W ciągu 24 godzin thriller polityczny zmienił się w klasyk kina familijnego.

GRUZIŃSKI CUD

We współczesnym świecie rzadko zdarza się, aby tak szybko i gruntownie udało się zmienić kraj – i aby państwo tak mocno zrośnięte było z wizją tak wąskiej grupy ludzi. Bo w 2003 r. Gruzja jako państwo nie istniała. Z letargu do cwału poderwała ją „Rewolucja Róż” Saakaszwilego. W następnych latach dokonano cudu: instytucje państwa zaczęły działać, podatki spływać, skorumpowaną policję rozwiązano, a nowy zaciąg łapówek nie brał. Zbudowano armię, która wysłała kontyngenty do Iraku i Afganistanu, a w 2008 r. podjęła walkę z armią rosyjską. Wcześniejsze rojenia o Europie przekuły się w proces integracji (Europejska Polityka Sąsiedztwa, Partnerstwo Wschodnie) i postawiły Gruzję na progu NATO.

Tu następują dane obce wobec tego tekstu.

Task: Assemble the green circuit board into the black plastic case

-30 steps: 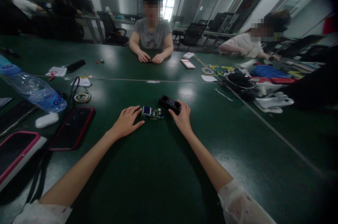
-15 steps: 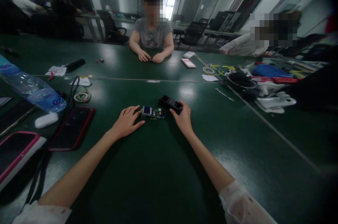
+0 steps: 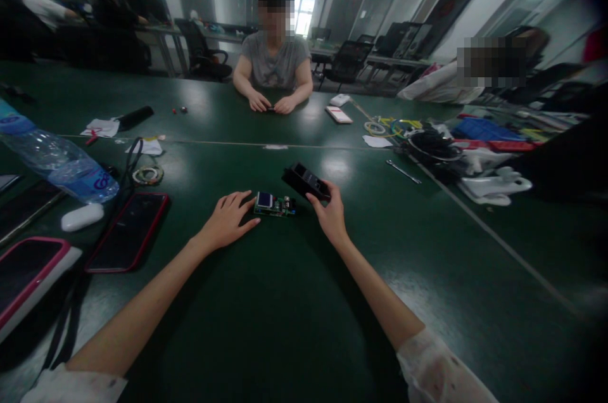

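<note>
On the green table (image 3: 266,301) lies a small circuit board (image 3: 276,204) with a little square screen at its left end. My left hand (image 3: 228,218) rests flat beside that end, fingers spread; whether a fingertip touches the board I cannot tell. A black plastic case (image 3: 308,180) with cut-out openings is pinched at its right end between the thumb and fingers of my right hand (image 3: 330,210). The case is tilted, its left end raised, just behind and to the right of the board.
At left are a water bottle (image 3: 61,159), a red-edged phone (image 3: 128,232), a white earbud case (image 3: 82,217) and a pink-edged phone (image 3: 33,276). A wrench (image 3: 403,172) and a heap of cables (image 3: 430,142) lie at right. Across the table sits a person (image 3: 274,61), hands on the tabletop.
The left end of the black case has been lifted and the case tipped in my right hand. My left hand and the circuit board have stayed in place. The person at right has leaned.
</note>
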The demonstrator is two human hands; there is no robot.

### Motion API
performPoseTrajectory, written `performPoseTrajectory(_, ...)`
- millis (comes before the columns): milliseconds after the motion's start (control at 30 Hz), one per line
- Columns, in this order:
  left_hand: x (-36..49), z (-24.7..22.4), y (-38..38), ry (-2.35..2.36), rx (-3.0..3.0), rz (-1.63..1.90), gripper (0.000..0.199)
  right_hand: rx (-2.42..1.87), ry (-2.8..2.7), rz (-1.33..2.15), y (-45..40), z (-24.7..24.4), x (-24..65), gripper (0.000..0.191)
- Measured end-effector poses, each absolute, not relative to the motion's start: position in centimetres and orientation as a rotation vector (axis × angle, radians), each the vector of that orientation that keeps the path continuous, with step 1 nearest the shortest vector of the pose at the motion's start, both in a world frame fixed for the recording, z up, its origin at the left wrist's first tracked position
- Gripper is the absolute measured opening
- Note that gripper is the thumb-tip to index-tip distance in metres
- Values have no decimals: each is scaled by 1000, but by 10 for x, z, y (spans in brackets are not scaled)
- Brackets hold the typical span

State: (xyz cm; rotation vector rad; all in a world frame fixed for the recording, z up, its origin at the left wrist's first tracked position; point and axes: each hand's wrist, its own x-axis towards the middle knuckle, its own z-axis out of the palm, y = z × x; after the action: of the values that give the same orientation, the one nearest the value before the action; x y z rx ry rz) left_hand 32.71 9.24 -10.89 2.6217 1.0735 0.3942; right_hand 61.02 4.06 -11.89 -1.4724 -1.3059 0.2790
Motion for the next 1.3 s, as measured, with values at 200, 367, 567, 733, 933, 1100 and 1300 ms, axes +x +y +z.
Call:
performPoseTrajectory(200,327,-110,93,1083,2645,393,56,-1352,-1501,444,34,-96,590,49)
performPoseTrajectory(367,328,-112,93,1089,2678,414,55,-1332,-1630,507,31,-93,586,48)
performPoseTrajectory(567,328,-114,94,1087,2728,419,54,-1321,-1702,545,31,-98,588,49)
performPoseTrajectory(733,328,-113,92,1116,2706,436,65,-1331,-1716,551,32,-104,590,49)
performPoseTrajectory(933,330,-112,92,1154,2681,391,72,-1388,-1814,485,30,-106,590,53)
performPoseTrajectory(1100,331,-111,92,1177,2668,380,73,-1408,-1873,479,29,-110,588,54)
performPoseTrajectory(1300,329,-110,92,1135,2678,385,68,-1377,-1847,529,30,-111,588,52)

Kreml zwalczał Saakaszwilego. Ale Gruzja wytrzymała rosyjskie embargo i zbudowała alternatywę dla rosyjskiego gazu i rynku zbytu. Dziś młodzi Gruzini uczą się w zachodnim systemie, jeżdżą na stypendia. W urzędach trudno znaleźć ludzi powyżej 40. roku życia; ministrami zostaje się zwykle koło trzydziestki. Odnowione ulice, nowe posterunki policji i budynki publiczne (w tym parlamentu, przeniesionego do miasta Kutaisi) – na każdym kroku widać zmianę.

Przez tę dekadę kraj zajmował najwyższe pozycje w światowych rankingach reform i walki z korupcją. Jest niedościgłym wzorem modernizacji i westernizacji dla państw posowieckich. Nigdy Gruzja nie osiągnęła tyle i tak szybko, od mitologizowanej świetności XII wieku. I bodaj każdy sukces prowadzi do Saakaszwilego i jego otoczenia.

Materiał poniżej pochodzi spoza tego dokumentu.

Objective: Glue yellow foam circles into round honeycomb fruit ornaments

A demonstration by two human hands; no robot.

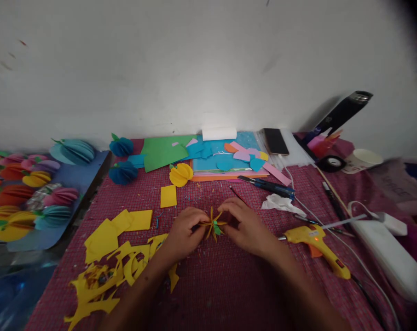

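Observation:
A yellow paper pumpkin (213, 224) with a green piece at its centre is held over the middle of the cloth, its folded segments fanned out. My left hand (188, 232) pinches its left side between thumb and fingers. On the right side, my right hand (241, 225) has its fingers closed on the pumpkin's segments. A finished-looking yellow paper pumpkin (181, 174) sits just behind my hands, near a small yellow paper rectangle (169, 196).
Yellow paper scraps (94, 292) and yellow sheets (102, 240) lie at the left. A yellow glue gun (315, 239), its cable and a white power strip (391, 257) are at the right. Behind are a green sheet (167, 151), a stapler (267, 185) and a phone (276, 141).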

Ale sukces miał cenę. Saakaszwili mógł myśleć: „Państwo to ja” – i chyba tak myślał. Pojawiła się arogancja (również wobec tych, co za zmianami nie nadążali) i poczucie bezkarności, ze skłonnością do instrumentalizacji prawa. Saakaszwili coraz bardziej drażnił i oburzał. Gdy tuż przed wyborami opozycja ujawniła nagrania, pokazujące strażników znęcających się nad więźniem – elektorat dopisał to do rachunku jego ekipy i powiedział „dość”.

MILIARDER Z PRZESZŁOŚCIĄ

Przy takich dokonaniach i zrośnięciu państwa z jednym obozem, dojście do władzy opozycji pachnie „rewolucją”. Zwłaszcza dziś. Iwaniszwili to miliarder (majątek: ok. 7 mld dolarów) i filantrop – w ostatnich latach miał wyłożyć półtora miliarda dolarów na różne projekty w Gruzji.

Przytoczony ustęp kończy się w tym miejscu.